* [THE PROBLEM] Exact copy, pictures excluded: reproduce every record below.

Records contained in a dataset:
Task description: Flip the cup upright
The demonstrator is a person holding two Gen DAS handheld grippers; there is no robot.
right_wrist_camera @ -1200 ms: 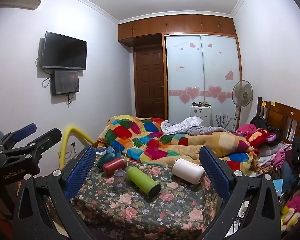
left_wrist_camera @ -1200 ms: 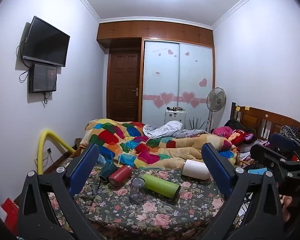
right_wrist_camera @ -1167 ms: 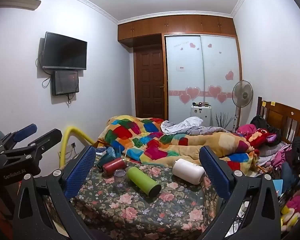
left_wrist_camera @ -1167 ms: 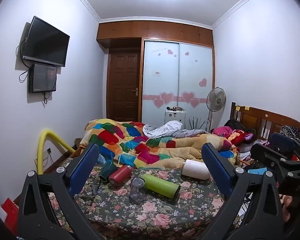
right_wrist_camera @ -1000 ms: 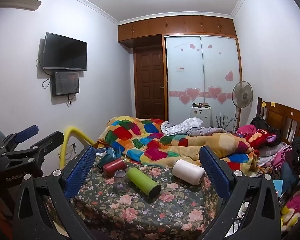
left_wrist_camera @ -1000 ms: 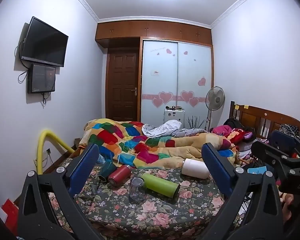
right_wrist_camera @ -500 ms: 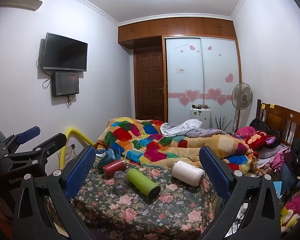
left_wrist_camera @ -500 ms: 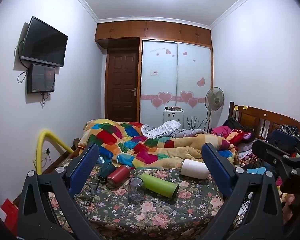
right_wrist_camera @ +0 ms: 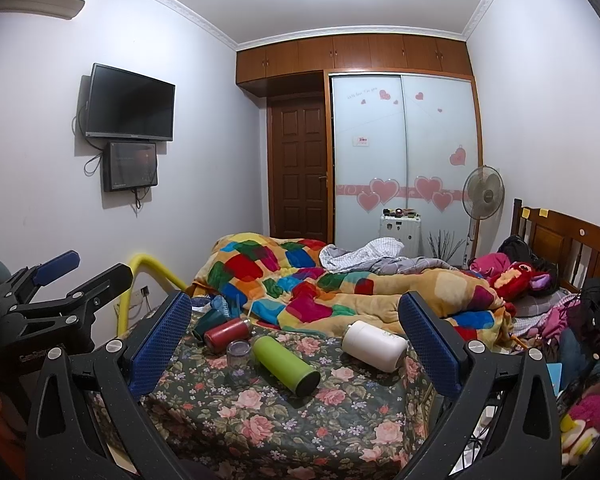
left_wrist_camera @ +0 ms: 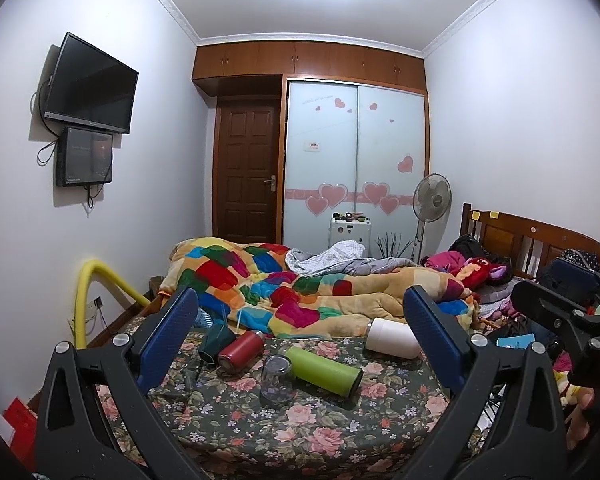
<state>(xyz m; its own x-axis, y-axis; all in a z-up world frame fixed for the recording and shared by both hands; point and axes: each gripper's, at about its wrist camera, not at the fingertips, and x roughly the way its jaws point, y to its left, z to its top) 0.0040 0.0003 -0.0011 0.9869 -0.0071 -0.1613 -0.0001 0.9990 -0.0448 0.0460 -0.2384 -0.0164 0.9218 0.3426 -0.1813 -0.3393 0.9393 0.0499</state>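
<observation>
Several cups lie on the floral bedsheet (left_wrist_camera: 300,432): a green tumbler (left_wrist_camera: 323,371) (right_wrist_camera: 286,365), a red one (left_wrist_camera: 241,351) (right_wrist_camera: 227,334), a white one (left_wrist_camera: 392,343) (right_wrist_camera: 374,345), and a dark teal one (left_wrist_camera: 215,344) (right_wrist_camera: 209,321), all on their sides. A clear glass (left_wrist_camera: 277,379) (right_wrist_camera: 238,357) stands upside down beside the green tumbler. My left gripper (left_wrist_camera: 300,340) is open and empty, held back from the cups. My right gripper (right_wrist_camera: 296,336) is open and empty, also short of them.
A patchwork quilt (left_wrist_camera: 300,292) is heaped behind the cups. A wooden headboard (left_wrist_camera: 540,240) and piled clothes are at the right. A yellow tube (left_wrist_camera: 96,292) arches at the bed's left side. A fan (left_wrist_camera: 432,200) and wardrobe stand at the back.
Both views have shifted only slightly; the cups sit a touch lower and nearer in frame. Both grippers stay open and nothing on the bed has moved.
</observation>
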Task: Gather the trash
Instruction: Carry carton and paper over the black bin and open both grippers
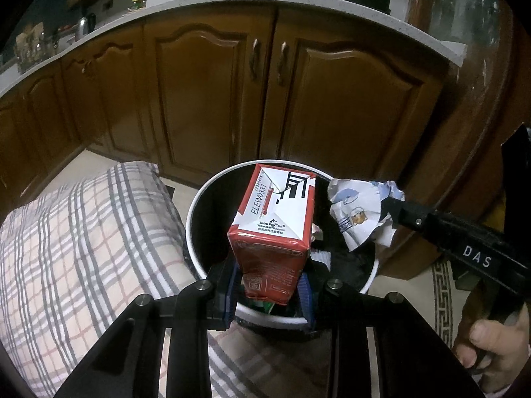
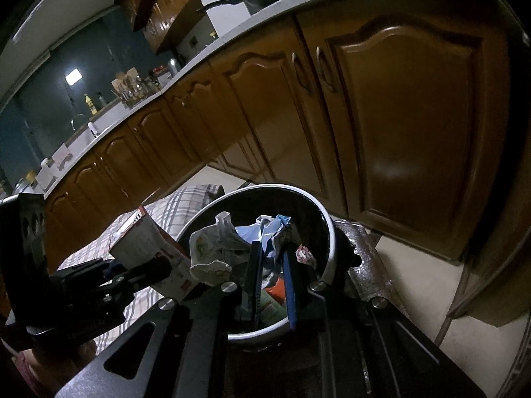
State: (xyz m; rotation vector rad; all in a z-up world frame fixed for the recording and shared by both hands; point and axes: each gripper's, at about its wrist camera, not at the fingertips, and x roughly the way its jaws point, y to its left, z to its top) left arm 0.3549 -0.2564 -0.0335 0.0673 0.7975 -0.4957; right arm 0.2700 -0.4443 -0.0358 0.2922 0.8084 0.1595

* [RESULT OF THE TASK]
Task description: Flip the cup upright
The demonstrator is a person holding two Gen DAS handheld grippers; there is no robot.
right_wrist_camera @ -1200 ms: 
left_wrist_camera @ -1200 ms: 
right_wrist_camera @ -1167 ms: 
left_wrist_camera @ -1167 ms: 
right_wrist_camera @ -1000 ms: 
left_wrist_camera @ -1000 ms: 
right_wrist_camera @ -500 ms: 
left_wrist_camera @ -500 ms: 
right_wrist_camera @ +0 ms: 
left_wrist_camera @ +0 ms: 
<state>(xyz m; its own x-axis, y-axis; all in a z-up world frame fixed for the recording and shared by both hands; point and axes: each gripper's, at about its wrist camera, not at the fingertips, and x roughly the way its jaws point, y to its left, z to its top) 0.0040 0.0003 -0.0011 0.9869 -0.0071 -0.1613 -0.0001 0.9990 -0.0448 0.0460 -0.2384 -0.0164 0.9218 0.3426 -0.1813 -0.3393 0.9393 0.0499</state>
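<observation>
Several cups lie on the floral bedsheet (left_wrist_camera: 300,432): a green tumbler (left_wrist_camera: 323,371) (right_wrist_camera: 286,365), a red one (left_wrist_camera: 241,351) (right_wrist_camera: 227,334), a white one (left_wrist_camera: 392,343) (right_wrist_camera: 374,345), and a dark teal one (left_wrist_camera: 215,344) (right_wrist_camera: 209,321), all on their sides. A clear glass (left_wrist_camera: 277,379) (right_wrist_camera: 238,357) stands upside down beside the green tumbler. My left gripper (left_wrist_camera: 300,340) is open and empty, held back from the cups. My right gripper (right_wrist_camera: 296,336) is open and empty, also short of them.
A patchwork quilt (left_wrist_camera: 300,292) is heaped behind the cups. A wooden headboard (left_wrist_camera: 540,240) and piled clothes are at the right. A yellow tube (left_wrist_camera: 96,292) arches at the bed's left side. A fan (left_wrist_camera: 432,200) and wardrobe stand at the back.
Both views have shifted only slightly; the cups sit a touch lower and nearer in frame. Both grippers stay open and nothing on the bed has moved.
</observation>
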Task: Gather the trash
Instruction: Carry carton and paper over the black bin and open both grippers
State: (xyz m; rotation vector rad; all in a z-up world frame fixed for the recording and shared by both hands; point and axes: each gripper's, at about its wrist camera, not at the fingertips, and x roughly the way its jaws point, y to its left, z to its top) left arm 0.3549 -0.2564 -0.0335 0.0673 0.7975 -0.4957; right arm 0.2700 -0.4443 -0.0358 0.2922 0.8084 0.1595

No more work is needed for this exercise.